*** Information provided ***

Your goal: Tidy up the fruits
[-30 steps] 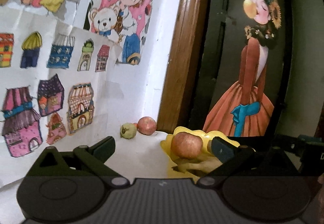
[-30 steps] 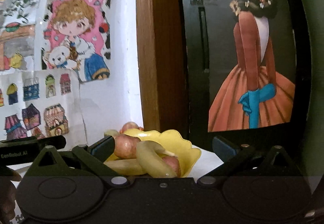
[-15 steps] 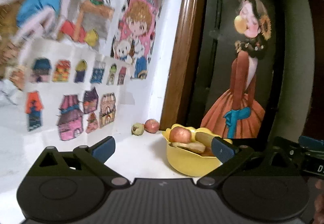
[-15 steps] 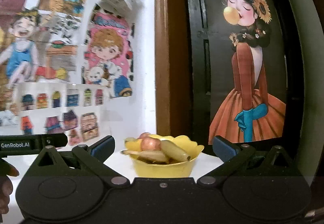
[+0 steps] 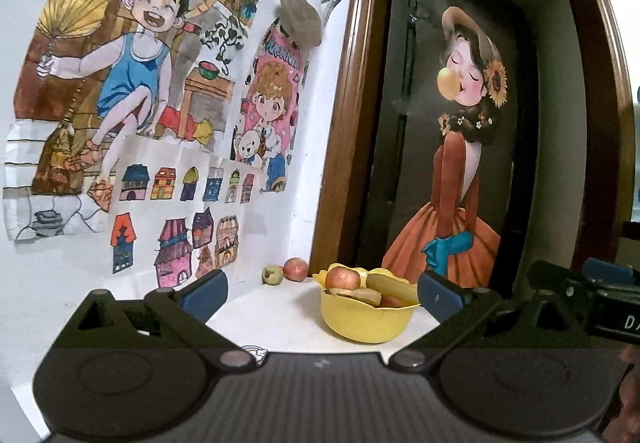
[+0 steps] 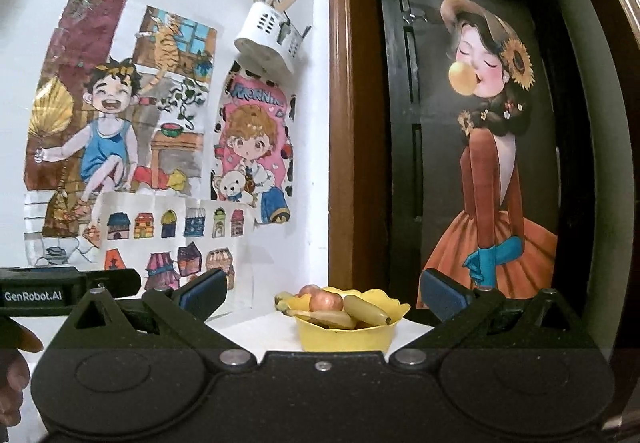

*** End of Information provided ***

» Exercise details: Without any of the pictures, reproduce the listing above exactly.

» Solution for this task:
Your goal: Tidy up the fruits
[-30 steps] 
[-30 steps] 
[-15 steps] 
[-15 steps] 
[+0 steps] 
[+0 steps] 

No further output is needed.